To see how far we have come from Madison’s and the other Founding Fathers views can be seen in the New Deal era court case Wickard v. Filburn(1942).  Roscoe Filburn was a farmer during the Great Depression who was growing wheat to feed his chickens.  The Federal Government had imposed limits on how much wheat a farmer could grow based on acreage in order to prop up wheat prices.  The amount of wheat that Filburn was growing exceeded this number, however, Filburn intended to use the wheat entirely on his own farm.  Not only was the wheat not going to leave his home state, it was not going to leave his farm!  But the Supreme Court ruled that by growing more wheat than allowed, Filburn would not have to buy additional feed in the open market and by not doing so the lack of his consumption of wheat on the market would adversely affect the price of wheat, therefore he was violating the Federally imposed limits.  Now if that doesn’t set off Tenth Amendment alarm bells, I don’t know what could.

Federal Government Sprawl

Here are the cabinet level departments of the Federal Government.  Those in bold seem, in my opinion, to be consistent with the enumerated powers above.  Those in italics seem, again in my opinion, to be a national government overstepping its Constitutional bounds.  It is not that each and any of these things should not be done at all, but according to the Tenth Amendment should be at the discretion of the states or local government.

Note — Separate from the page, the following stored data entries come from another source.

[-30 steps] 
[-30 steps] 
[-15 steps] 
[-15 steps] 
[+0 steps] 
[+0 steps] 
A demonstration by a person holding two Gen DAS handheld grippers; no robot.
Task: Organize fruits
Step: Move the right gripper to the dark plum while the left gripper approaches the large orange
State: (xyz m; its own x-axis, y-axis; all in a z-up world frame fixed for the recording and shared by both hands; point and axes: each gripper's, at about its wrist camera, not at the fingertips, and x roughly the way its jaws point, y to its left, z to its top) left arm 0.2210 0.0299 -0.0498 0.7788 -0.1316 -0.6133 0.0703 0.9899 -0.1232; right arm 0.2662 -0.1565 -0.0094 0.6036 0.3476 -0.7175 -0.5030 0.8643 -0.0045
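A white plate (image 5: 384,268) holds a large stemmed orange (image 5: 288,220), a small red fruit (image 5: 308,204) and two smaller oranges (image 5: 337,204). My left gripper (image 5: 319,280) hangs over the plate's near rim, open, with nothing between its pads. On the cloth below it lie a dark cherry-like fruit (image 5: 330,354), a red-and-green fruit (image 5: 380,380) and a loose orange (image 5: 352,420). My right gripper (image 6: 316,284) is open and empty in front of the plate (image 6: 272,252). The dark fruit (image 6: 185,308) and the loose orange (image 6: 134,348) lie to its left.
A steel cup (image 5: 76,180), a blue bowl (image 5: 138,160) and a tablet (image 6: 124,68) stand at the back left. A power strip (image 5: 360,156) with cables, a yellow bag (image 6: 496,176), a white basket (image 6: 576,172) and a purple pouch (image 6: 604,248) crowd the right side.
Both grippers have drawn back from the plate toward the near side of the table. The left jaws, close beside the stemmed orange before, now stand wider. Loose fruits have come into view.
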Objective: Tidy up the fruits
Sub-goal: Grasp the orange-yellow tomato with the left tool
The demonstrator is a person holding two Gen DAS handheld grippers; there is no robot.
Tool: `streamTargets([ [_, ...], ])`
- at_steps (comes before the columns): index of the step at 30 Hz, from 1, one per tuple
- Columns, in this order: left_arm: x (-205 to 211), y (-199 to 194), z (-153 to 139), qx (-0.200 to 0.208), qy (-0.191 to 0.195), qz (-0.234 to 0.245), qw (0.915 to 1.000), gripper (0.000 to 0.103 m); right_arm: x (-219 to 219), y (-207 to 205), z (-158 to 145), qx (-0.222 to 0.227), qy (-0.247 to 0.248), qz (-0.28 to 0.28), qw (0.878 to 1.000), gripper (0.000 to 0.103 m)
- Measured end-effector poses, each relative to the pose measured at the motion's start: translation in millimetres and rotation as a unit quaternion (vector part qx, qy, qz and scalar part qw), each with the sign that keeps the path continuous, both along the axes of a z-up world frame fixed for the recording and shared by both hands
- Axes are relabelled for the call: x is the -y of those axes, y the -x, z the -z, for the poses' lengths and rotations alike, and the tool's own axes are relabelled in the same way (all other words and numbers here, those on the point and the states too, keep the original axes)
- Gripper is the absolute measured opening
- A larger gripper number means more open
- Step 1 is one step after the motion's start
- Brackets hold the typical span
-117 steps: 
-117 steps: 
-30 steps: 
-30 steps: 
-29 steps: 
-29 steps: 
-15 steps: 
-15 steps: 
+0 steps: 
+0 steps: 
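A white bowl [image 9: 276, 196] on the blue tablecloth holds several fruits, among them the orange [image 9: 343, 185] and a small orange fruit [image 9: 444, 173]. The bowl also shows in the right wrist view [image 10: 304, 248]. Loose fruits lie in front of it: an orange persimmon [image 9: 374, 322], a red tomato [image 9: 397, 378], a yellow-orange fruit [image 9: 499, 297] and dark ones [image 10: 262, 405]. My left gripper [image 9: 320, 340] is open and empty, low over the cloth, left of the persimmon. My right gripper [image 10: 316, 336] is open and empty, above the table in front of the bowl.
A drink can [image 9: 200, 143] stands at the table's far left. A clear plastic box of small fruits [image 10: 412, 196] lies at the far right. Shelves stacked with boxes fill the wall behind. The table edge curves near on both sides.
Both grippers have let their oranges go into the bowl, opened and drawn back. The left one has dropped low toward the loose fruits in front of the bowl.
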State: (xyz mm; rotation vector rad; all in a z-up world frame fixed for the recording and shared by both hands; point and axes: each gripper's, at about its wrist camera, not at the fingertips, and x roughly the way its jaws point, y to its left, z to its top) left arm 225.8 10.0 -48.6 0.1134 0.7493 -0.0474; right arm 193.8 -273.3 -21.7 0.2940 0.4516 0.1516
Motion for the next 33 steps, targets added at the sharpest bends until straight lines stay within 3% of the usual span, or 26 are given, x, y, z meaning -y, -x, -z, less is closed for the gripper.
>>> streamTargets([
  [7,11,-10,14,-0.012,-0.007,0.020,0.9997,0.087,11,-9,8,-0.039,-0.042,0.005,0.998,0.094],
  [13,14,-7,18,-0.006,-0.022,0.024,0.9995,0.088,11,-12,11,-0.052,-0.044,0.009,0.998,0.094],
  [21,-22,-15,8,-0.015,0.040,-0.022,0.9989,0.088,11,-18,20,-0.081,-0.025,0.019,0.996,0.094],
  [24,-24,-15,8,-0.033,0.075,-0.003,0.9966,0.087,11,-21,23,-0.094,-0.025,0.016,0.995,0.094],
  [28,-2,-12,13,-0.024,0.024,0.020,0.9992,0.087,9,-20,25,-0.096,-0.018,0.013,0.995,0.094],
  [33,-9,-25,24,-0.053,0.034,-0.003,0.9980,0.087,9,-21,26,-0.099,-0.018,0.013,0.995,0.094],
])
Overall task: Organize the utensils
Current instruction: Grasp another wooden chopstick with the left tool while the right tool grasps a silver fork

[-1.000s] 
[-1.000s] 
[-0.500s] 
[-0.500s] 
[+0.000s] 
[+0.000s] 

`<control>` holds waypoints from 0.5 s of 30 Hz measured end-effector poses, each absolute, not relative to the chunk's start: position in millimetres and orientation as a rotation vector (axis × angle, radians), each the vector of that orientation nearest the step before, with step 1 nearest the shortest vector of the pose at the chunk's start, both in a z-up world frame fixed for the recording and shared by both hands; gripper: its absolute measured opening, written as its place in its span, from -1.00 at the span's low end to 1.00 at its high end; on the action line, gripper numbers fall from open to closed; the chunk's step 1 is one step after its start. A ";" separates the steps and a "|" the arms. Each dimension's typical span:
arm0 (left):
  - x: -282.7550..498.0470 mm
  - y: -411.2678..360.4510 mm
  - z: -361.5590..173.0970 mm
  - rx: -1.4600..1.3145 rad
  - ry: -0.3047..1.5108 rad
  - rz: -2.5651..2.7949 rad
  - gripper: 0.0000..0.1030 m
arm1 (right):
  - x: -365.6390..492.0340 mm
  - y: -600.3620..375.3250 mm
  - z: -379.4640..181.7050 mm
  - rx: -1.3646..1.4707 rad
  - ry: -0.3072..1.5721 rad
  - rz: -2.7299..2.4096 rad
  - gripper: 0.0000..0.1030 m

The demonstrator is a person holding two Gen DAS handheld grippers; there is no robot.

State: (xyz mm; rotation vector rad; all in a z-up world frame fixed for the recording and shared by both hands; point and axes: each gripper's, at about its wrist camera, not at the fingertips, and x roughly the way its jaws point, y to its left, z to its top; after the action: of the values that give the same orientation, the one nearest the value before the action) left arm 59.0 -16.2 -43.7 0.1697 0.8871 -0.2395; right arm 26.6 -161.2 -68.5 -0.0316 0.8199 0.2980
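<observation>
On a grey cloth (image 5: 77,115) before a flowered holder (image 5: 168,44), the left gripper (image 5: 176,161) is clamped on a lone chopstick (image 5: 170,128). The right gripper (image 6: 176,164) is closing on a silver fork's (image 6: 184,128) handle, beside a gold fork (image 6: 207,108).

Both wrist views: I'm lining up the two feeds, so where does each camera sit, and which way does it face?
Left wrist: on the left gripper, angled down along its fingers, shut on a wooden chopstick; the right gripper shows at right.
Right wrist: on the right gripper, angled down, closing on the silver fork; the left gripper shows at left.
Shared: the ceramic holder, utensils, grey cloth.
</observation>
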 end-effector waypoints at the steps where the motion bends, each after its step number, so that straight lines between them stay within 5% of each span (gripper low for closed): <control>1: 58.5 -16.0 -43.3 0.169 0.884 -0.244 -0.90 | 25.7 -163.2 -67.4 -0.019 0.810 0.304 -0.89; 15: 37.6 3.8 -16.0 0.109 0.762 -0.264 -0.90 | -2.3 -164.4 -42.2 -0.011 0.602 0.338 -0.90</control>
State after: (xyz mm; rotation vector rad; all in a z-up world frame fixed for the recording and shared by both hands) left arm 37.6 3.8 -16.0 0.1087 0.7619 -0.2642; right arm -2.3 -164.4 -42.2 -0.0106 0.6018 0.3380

  •  Department of Agriculture
  • Department of Commerce
  • Department of Defense
  • Department of Education
  • Department of Energy
  • Department of Health and Human Services
  • Department of Homeland Security (Incorporate in Department of Defense) 
  • Department of Housing and Urban Development
  • Department of Justice
  • Department of Labor
  • Department of State
  • Department of the Interior
  • Department of the Treasury
  • Department of Transportation
  • Department of Veteran Affairs (Incorporate into Department of Defense)

 Federalism

 One of the brilliant ideas of federalism is the ability to vote in two ways.  One, is at the ballot box and the other is with your feet.  If my state puts forth a bad idea and the majority of the citizens of my state agree with the bad idea, I have the freedom to move to another state.  However, if we keep moving all these bad ideas up to the national level, my right to vote with my feet is taken away.  If states like California and New York choose to follow polices that lead to their bankruptcy, so be it, but let’s not force those policies on Texas and Florida or force the citizens of those states to pay for the mistakes of Californians and New Yorkers.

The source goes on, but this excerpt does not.